DOM, which took its first step toward standardization last month with the release of a draft specification, defines an object-oriented API for accessing and modifying everything on a Web page or XML (Extensible Markup Language) document. The first draft defines the most fundamental API, the so-called "core" of a more extensive system under development at the W3C. Subsequent drafts will provide higher-level APIs for manipulating and querying documents, such as those specifically geared toward HTML documents.

Dynamic HTML is where DOM is needed the most, because DOM provides a standard way for scripts to manipulate information on the page. Once the standard is adopted by Netscape Communications Corp. and Microsoft Corp., authors and developers should have an easier time creating dynamic, script-driven pages that work on both companies' browsers. The method for accessing the content of a document's headings (and optionally changing that content) would be the same across both browsers, for example.

Both Microsoft and Netscape already have a document object model of their own, but the two models are significantly different.

DOM could also provide a standard way for developers to acquire information (possibly from multiple sources) and integrate disparate applications. Using DOM to create and manipulate XML, for example, would allow developers to more easily tie together incompatible databases.

DOM will also give application developers more flexibility, allowing them to separate document management and publishing. A document management system, for example, could expose the information in its documents through DOM, enabling a publishing application to assemble and publish the information to multiple varieties of HTML and XML on the fly. By using DOM as a conduit, the publishing application does not need intimate knowledge of the document management system, and the system can work with any DOM-compatible publishing application.

Turning documents back into trees

In the current draft--which could change substantially by the time it's adopted--the data model used in DOM is a hierarchy of nodes, set up like a tree.

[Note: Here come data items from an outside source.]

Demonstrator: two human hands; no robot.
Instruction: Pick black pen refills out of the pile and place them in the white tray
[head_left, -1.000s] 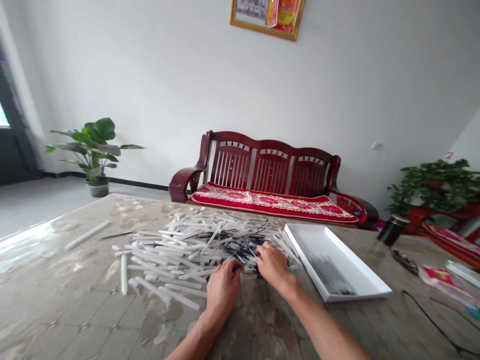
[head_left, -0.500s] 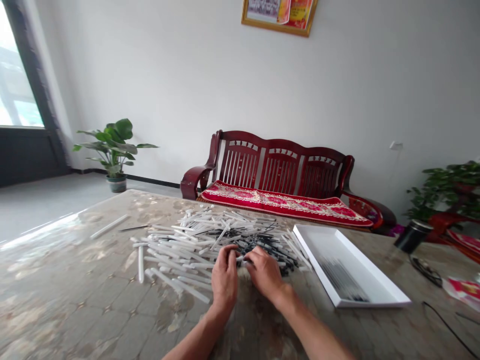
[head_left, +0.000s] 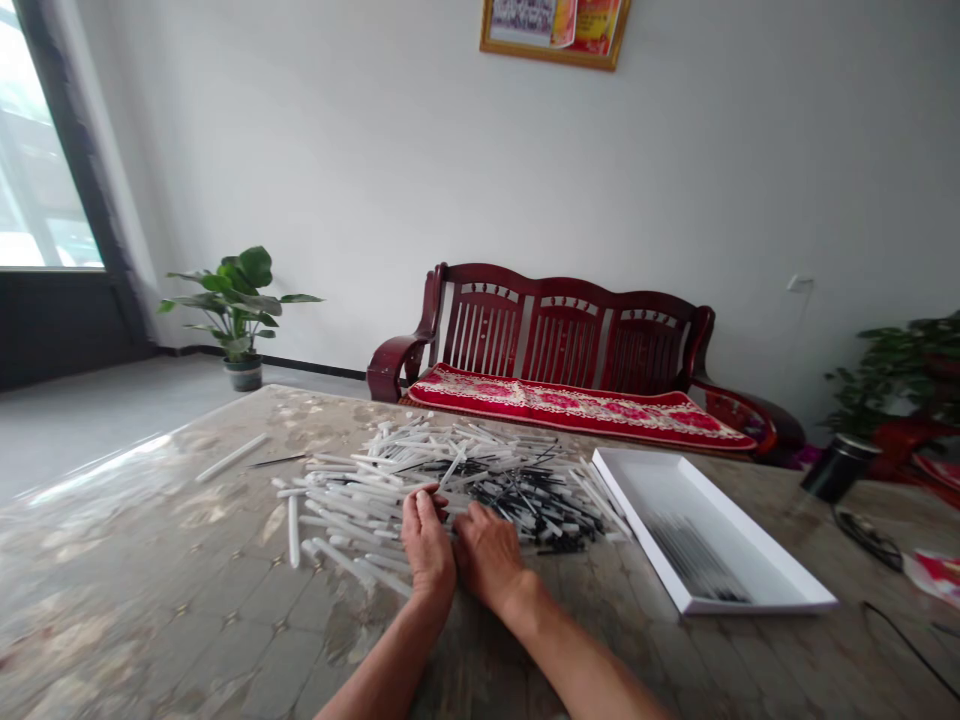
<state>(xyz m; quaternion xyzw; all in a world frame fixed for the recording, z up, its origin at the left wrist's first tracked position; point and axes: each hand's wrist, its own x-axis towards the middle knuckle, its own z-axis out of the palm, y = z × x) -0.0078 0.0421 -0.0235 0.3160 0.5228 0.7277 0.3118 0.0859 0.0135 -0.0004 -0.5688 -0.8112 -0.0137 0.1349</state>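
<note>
My left hand is closed at the near edge of a heap of slim white tubes that look like pen barrels. Its thumb and fingers are curled together, and what they pinch is hidden. Close beside it, my right hand is closed too, knuckles up and fingertips turned toward the left hand. Whatever lies in its fingers is out of sight. Just beyond the right hand spreads a pile of thin black pieces, some with whitish ends. A few white tubes lie apart from the heap.
On the right stands a shallow white box with a row of thin grey sticks inside. Beyond it are a black cylinder and a dark cable. A red wooden bench stands behind the stone-patterned table.
Both hands have shifted left and drawn closer together. The right hand has turned more knuckles-up, uncovering more of the black pile. The camera view has swung slightly left.
</note>
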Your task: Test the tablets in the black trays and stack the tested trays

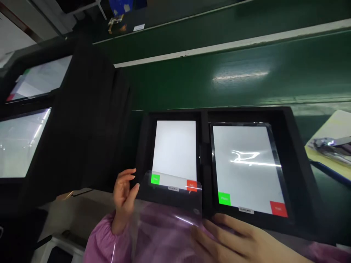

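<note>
Film (pixel 168 215) lies between left fingers (pixel 126 177) and right fingers (pixel 226 235).

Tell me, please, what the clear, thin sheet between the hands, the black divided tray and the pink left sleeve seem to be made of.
Clear, thin sheet: probably glossy plastic; part of a white rectangular screen shows through, with glare streaks.
Black divided tray: perhaps matte foam; thick walls, little shine.
Pink left sleeve: likely soft, matte fabric, gathered at the wrist.

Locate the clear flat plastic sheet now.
In the head view, the sheet is at bottom centre between left hand and right hand, overlapping the lower end of the brightest white-screened black tablet.
</note>
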Tool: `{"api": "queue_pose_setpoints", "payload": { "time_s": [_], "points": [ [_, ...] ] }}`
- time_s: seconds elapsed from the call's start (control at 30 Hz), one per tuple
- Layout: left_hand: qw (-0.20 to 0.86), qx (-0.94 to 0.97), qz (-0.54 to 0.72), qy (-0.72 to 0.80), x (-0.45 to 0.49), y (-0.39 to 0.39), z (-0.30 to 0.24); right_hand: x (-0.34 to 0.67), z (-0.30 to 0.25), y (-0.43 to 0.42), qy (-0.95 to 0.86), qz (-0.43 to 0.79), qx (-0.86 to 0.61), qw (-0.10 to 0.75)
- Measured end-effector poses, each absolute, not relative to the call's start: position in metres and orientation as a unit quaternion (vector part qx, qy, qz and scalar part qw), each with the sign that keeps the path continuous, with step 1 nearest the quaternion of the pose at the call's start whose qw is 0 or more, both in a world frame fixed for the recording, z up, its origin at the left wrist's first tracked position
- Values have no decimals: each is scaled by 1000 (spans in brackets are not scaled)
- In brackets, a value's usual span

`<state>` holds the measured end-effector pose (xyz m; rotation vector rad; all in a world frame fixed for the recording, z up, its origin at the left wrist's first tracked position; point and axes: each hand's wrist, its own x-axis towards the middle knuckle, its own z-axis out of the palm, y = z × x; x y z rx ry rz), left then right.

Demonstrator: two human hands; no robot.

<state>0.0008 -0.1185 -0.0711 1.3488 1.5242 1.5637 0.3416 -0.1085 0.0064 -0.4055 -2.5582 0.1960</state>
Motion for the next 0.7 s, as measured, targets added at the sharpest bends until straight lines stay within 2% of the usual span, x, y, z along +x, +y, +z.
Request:
{"api": "queue_pose_setpoints", "payload": {
  "time_s": [0.07, 0.37, 0.7],
  "points": [
    [263, 537, 571, 562, 0, -128, -66, 339, 3, -115, -937, 71, -159, 302],
    [200, 613, 514, 566, -15, -155, -62, 332, 9, -117, -932, 118, -160, 304],
    [178, 665, 452, 567, -19, -162, -56, 334, 15, -97, -947, 55, -143, 281]
  ]
}}
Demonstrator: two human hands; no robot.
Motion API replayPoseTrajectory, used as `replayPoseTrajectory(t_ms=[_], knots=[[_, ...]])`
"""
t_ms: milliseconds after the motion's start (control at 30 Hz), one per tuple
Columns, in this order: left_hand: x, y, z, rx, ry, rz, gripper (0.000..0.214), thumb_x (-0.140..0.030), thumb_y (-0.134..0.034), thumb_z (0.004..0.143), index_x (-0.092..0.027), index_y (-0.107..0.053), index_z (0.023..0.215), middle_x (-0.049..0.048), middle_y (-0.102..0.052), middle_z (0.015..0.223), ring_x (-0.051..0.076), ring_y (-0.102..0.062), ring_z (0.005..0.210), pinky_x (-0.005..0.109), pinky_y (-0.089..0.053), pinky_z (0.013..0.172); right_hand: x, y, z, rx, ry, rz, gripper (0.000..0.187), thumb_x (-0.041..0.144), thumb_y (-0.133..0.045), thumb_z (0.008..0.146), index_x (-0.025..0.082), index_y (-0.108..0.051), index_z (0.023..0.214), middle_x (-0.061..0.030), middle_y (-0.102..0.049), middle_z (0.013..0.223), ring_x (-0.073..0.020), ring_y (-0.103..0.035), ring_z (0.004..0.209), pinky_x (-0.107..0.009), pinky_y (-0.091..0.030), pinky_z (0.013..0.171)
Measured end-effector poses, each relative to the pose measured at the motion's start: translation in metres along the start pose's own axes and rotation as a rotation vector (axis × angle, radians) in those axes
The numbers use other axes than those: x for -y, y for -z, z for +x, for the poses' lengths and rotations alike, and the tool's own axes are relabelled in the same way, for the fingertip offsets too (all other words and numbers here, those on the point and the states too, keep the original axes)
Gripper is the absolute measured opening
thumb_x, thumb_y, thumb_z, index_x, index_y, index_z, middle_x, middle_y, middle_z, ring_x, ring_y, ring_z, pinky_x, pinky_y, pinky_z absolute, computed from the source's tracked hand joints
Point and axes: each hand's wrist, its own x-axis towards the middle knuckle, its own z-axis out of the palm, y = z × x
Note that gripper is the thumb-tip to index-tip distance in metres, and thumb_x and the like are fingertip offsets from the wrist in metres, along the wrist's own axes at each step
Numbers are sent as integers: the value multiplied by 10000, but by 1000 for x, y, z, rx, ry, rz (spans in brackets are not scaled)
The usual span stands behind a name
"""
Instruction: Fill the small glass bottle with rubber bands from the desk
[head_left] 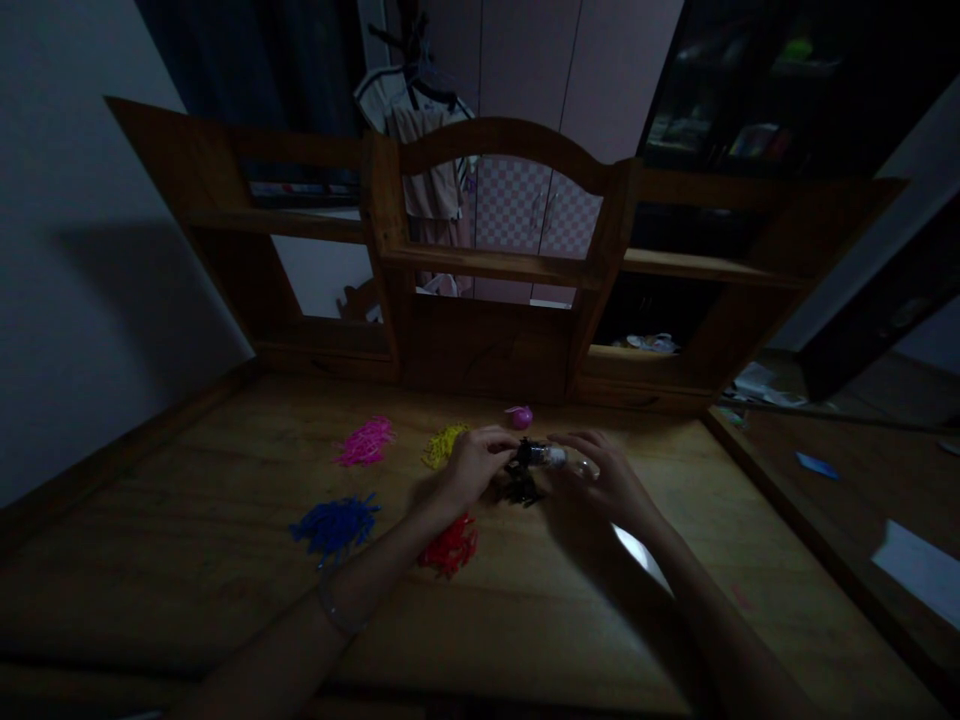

The top level of the model is the document itself.

On the next level are the top-level elements of the document, such as the headings, metadata and comments. Element attributes and the text contained in each of those elements are accessible on the next level.

The model is defined using CORBA's (Common Object Request Broker Architecture's) IDL (Interface Definition Language). Using CORBA's IDL is a convenience (it's simple and concise), not a requirement that CORBA be used in all DOM implementations. A preliminary definition of DOM in Java is also provided with the draft spec.

A DOM application starts by obtaining a pointer to the document object (which it would obtain from the browser or document repository). It then uses that pointer to obtain the tree of objects in the document, which is provided to the application through DOM as a series of nodes.

Each of the elements is a node in the DOM tree. A document is a parent node with one or more child nodes for each element. Each element, in turn, is also a node, with child nodes for things like the text contained within the element. Developers manipulate those nodes using "helper" objects in the API, such as NodeList and NodeEnumerator, which include methods such as insertChild(), removeChild(), getParentNode(), getFirstChild() and so forth.

DOM also includes a special node with each document object called a DocumentContext, which contains metadata about the document. Initially, DocumentContext may just include the HTTP headers retrieved with the document and the document's URL, but future enhancements could include significantly more information. An obvious enhancement is to tie DOM with Resource Definition Framework through the DocumentContext object.